A Confederação Nacional de Transportes (CNT) entrou na Justiça contra os aplicativos de transporte Uber e 99 devido ao serviço de corridas compartilhadas. Segundo a entidade, o serviço compete de forma desleal com os serviços de transporte público vigente nas cidades. O juiz José Eduardo de Mello Leitão Salmon negou o pedido. A CNT recorreu em agosto, mas teve o pedido negado novamente.

A CNT entrou com ação coletiva na 4ª Vara Cível de Curitiba contra os serviços Uber Juntos e 99 compartilha, nos quais o usuário divide a sua corrida com outras pessoas. No processo, a confederação alega que os serviços fogem do princípio de viagem compartilhada e se assemelham ao transporte coletivo ao determinar local de embarque e preço fixo da viagem. “Assevera que esse serviço é diverso do modelo de caronas compartilhadas até então praticadas pelas rés, o chamado “Uber Pool”, uma vez que a viagem não é mais definida pelo usuário, mas sim pela plataforma eletrônica, não podendo assim o usuário definir os locais de embarque/desembarque”, diz a ação.

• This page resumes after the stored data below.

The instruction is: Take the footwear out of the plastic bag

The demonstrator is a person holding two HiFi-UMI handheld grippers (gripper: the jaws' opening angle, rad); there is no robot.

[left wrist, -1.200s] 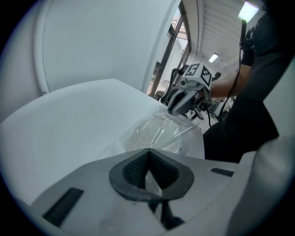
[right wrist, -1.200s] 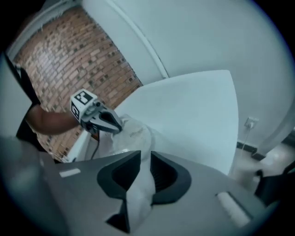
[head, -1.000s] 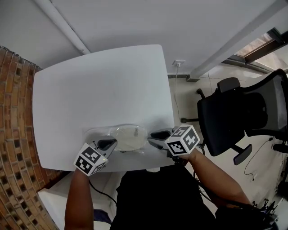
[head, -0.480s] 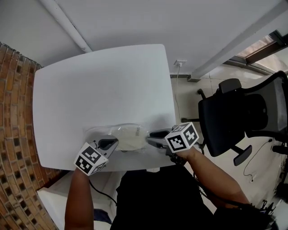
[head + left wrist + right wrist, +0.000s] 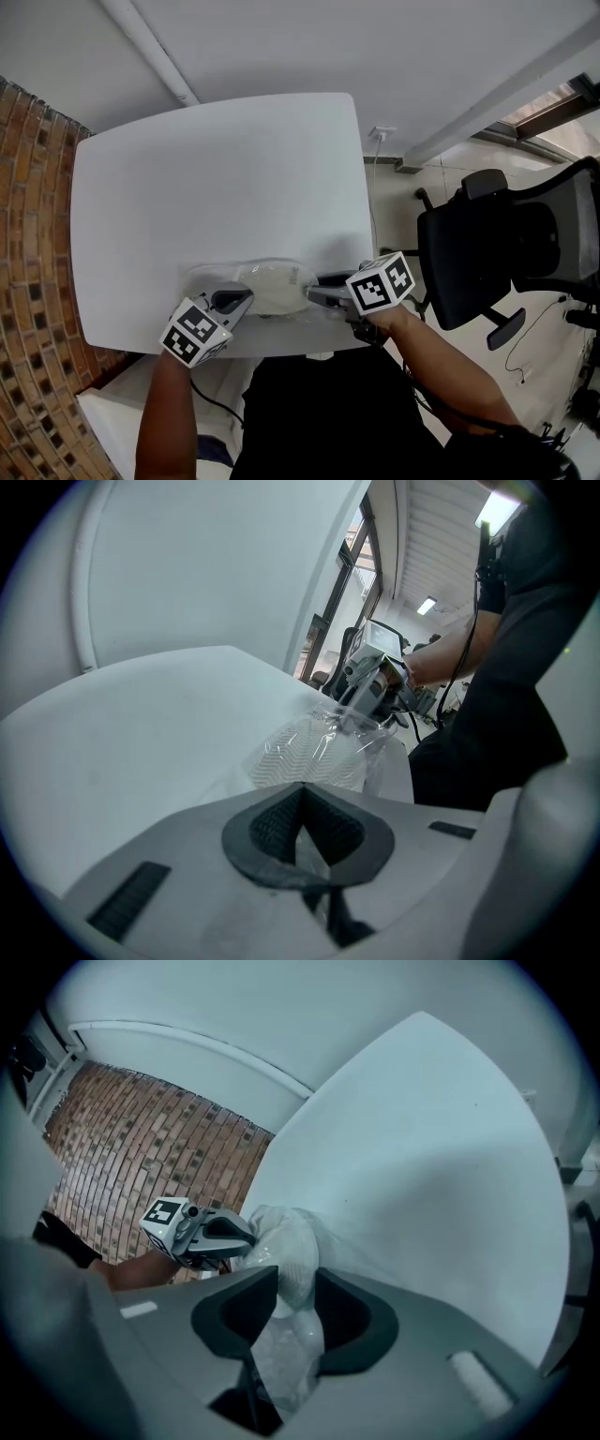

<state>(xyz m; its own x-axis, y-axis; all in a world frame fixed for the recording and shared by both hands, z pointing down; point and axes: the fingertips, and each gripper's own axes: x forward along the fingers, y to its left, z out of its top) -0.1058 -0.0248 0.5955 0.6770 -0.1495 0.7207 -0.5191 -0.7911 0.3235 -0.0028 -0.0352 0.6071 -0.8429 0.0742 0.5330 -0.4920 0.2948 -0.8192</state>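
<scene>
A clear plastic bag [image 5: 272,286] with white footwear inside lies near the front edge of the white table [image 5: 216,178]. My left gripper [image 5: 242,302] is shut on the bag's left end. In the left gripper view a thin film of plastic is pinched between its pads [image 5: 300,822], and the zigzag sole of the footwear [image 5: 314,752] shows beyond. My right gripper [image 5: 317,291] is at the bag's right end. Its jaws are opening, and the bagged footwear [image 5: 286,1251] still fills the gap and touches both pads [image 5: 298,1302].
A black office chair [image 5: 506,244] stands on the floor right of the table. A brick wall [image 5: 33,281] runs along the left side. The bag lies close to the table's near edge, next to my body.
The right gripper's marker cube has shifted slightly up and in toward the bag. The left gripper and the bag stay about where they were.
</scene>
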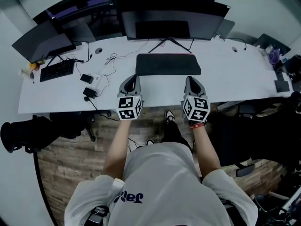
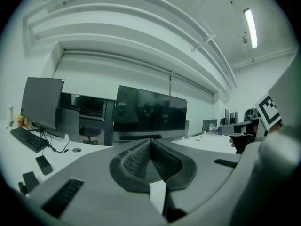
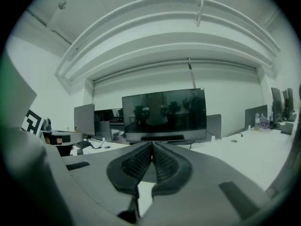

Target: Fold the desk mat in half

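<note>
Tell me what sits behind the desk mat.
Right behind the desk mat are thin stand legs, which carry a wide dark monitor. The monitor hides the strip of desk behind it, so anything there cannot be seen.

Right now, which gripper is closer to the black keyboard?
Left. The left gripper sits right of the keyboard, at the front edge of the desk; the right gripper is farther right, past the left one.
</note>
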`<state>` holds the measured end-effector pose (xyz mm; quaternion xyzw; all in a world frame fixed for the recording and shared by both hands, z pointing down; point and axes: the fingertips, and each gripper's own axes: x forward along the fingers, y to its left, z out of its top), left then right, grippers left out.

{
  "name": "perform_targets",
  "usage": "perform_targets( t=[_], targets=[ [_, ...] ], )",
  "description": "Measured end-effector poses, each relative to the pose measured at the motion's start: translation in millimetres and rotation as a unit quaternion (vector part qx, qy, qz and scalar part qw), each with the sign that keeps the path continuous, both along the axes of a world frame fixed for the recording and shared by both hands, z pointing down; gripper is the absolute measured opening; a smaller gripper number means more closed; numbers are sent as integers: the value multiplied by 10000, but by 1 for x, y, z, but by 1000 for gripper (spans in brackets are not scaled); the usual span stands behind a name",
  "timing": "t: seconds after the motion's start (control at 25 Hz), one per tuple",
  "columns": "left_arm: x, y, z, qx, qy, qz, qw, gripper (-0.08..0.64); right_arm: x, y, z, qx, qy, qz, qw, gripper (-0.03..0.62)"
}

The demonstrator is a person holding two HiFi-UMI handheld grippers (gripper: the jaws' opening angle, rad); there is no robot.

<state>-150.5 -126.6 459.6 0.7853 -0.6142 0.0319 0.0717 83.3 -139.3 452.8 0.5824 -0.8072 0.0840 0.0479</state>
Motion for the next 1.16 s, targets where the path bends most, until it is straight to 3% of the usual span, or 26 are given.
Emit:
perform_targets(
  t=[0.52,0.76,0.88,1.0,1.16],
  targets=[
    [0,20,-10,246,-80,16,9997,20,-10,23,-15,335,202,-64,9992,15],
    [2,16,2,54,1,12,10000,20,-15,23,-4,188,364,-215,9989,15],
    [2,15,26,-257,-24,47,9997,21,-17,20,10,12,350,-239,9991,15],
    [1,24,54,-270,400,109,9988,20,-16,14,38,-283,369,-279,9985,15],
    [5,60,112,-545,1163,318,9912,20,-16,7,108,-1122,501,-510,9911,15]
  ],
)
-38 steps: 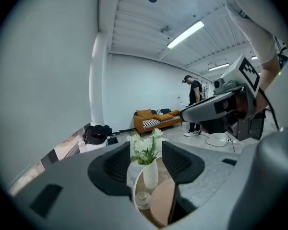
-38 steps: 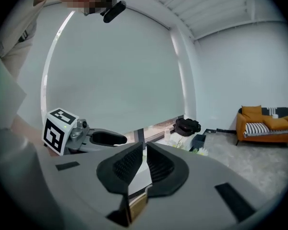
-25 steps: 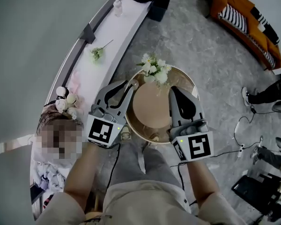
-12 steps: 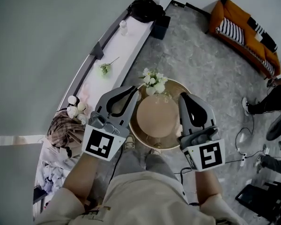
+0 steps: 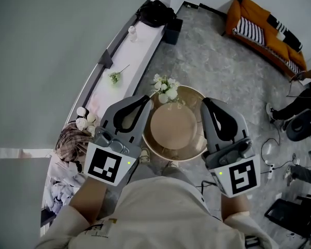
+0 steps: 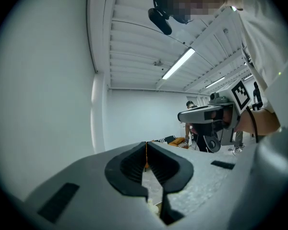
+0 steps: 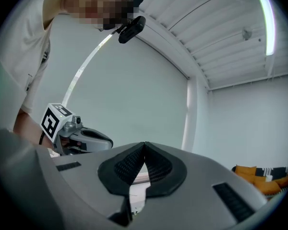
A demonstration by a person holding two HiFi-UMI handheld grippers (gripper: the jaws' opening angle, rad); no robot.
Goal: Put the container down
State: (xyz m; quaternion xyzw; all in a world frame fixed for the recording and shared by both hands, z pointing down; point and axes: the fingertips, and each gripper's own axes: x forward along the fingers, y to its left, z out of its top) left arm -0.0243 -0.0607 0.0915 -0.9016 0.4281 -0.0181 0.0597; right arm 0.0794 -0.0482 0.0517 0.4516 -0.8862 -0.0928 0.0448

Além disso, a CNT apontou que esses serviços não são oferecidos em locais com carência de transporte coletivo, e sim nas áreas centrais. Estariam competindo com o serviço público municipal, mas sem cumprir obrigações jurídicas como oferecimento de gratuidades e benefícios tarifários “de modo que se trataria de um caso de concorrência desleal, cujos efeitos poderão inviabilizar a manutenção do serviço público de transporte coletivo”. A confederação entrou com um pedido de tutela antecipada de urgência, alegando que as empresas de transporte coletivo corriam o risco de não conseguir “manter o cumprimento dos contratos de concessão”.

O juiz José Eduardo de Mello Leitão Salmon afirmou que “não restou demonstrado pela autora, neste momento processual, que o serviço prestado pelas requeridas possa acarretar, num curto prazo, em prejuízos irreparáveis ou de difícil reparação ao transporte público coletivo, devendo tais alegações ser demonstradas nos autos no curso do processo”.